Et pourquoi ne pas utiliser ces dispositifs de surveillance et de contrôle à d’autres fins quand ils auront été installés à de nombreux endroits, quand nous nous serons habitués à eux, quand l’identité numérique aura été implantée, par exemple pour nous empêcher de faire certaines choses et d’aller à certains endroits selon si nous nous conformons ou non à ce qui est exigé de nous par notre gouvernement et par les grandes corporations qui domineront de plus en plus l’économie et tous les aspects de notre vie et de la société ? Je pense par exemple aux mesures qu’on pourrait prendre contre les personnes qui participeraient dans le futur à un mouvement d’opposition comme le Freedom Convoy, ou qui soutiendraient seulement ce mouvement.

La surveillance et le contrôle auxquels nous serions alors soumis en permanence aurait pour effet que nous serions traités comme des prisonniers. La société dans laquelle nous vivrions seraient une sorte de grande prison où on appliquerait la discipline carcérale à l’ensemble de la population, non seulement pour punir des actes considérés comme répréhensibles, mais aussi pour les prévenir et faire sentir le poids de cette surveillance et de ce contrôle, afin de façonner les comportements et les esprits.

Si nous consentons à ce que ceux qui veulent devenir nos maîtres disposent de ces instruments, si nous nous plions de bon gré à cette surveillance et à ce contrôle, ce sera la servitude pour nous.
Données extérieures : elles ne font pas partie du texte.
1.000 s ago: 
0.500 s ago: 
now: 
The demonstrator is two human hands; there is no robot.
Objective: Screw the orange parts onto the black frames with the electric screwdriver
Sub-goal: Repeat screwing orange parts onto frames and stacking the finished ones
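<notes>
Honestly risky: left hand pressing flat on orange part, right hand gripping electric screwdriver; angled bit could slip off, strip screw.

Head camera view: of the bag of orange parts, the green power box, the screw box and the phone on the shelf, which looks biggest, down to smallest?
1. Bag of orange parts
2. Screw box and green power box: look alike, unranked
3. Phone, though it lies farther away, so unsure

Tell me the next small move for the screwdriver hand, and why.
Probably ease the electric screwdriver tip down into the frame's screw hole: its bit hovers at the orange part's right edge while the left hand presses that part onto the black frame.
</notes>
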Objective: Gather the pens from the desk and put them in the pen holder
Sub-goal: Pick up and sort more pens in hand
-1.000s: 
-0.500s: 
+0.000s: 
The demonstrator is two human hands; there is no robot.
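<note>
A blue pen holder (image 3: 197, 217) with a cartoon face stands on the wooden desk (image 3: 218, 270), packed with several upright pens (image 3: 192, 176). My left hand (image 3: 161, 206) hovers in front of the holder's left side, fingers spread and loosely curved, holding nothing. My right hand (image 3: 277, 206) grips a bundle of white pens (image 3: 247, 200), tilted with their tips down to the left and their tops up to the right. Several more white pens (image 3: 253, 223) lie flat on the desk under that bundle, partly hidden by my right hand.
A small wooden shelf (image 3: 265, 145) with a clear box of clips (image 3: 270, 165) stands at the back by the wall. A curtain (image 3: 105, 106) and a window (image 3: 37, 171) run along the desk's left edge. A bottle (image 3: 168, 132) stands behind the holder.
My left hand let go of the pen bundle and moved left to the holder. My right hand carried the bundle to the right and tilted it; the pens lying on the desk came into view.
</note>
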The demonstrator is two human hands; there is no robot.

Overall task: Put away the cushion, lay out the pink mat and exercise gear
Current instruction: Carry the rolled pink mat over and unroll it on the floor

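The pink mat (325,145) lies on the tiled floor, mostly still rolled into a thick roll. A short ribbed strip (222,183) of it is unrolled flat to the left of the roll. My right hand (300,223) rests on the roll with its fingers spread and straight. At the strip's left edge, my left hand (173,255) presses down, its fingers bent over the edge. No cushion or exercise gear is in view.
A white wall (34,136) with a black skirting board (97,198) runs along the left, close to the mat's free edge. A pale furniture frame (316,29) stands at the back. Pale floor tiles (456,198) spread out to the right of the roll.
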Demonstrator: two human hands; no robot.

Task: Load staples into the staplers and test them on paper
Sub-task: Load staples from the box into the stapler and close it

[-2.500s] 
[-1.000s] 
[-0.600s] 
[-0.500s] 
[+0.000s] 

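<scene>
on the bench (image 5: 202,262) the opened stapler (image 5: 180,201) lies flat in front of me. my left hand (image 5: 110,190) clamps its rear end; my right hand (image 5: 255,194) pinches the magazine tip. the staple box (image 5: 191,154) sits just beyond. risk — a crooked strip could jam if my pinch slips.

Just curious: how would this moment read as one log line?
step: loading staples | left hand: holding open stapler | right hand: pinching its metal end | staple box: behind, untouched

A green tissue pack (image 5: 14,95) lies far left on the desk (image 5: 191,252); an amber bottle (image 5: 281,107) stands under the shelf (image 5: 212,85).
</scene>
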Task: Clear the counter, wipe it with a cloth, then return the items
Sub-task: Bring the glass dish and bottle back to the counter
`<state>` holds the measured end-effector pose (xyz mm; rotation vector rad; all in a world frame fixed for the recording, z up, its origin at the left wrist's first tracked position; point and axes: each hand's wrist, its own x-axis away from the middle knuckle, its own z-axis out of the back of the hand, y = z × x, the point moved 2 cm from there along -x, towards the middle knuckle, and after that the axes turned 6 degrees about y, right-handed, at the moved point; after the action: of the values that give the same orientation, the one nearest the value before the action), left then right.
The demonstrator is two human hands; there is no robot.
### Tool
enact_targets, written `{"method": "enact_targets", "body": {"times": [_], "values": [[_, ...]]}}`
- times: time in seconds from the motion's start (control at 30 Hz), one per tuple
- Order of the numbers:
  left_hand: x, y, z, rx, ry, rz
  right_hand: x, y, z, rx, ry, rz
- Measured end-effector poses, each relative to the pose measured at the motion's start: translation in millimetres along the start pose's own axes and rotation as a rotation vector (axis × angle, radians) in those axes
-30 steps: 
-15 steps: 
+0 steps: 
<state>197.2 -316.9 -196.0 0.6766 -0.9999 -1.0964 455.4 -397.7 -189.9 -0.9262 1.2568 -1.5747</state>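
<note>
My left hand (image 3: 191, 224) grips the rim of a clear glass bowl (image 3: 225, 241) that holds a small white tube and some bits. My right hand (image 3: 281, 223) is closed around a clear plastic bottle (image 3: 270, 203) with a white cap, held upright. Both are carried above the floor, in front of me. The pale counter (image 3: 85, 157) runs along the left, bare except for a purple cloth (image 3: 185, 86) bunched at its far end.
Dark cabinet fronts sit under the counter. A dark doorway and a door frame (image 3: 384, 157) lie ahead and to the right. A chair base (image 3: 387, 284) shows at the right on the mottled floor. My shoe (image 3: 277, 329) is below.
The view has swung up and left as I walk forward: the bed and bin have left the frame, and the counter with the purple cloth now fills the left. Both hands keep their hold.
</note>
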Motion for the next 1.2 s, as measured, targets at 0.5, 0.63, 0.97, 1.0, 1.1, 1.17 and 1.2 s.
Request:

Plus ces appareils seront répandus et perfectionnés, plus on leur trouvera de nouvelles applications nocives pour notre liberté, pour nos droits et pour la démocratie. Et alors la demande deviendra plus grande pour de nouvelles innovations en matière de surveillance et de contrôle des populations, au point de constituer peut-être l’un des secteurs les plus importants et les plus lucratifs de la nouvelle économie.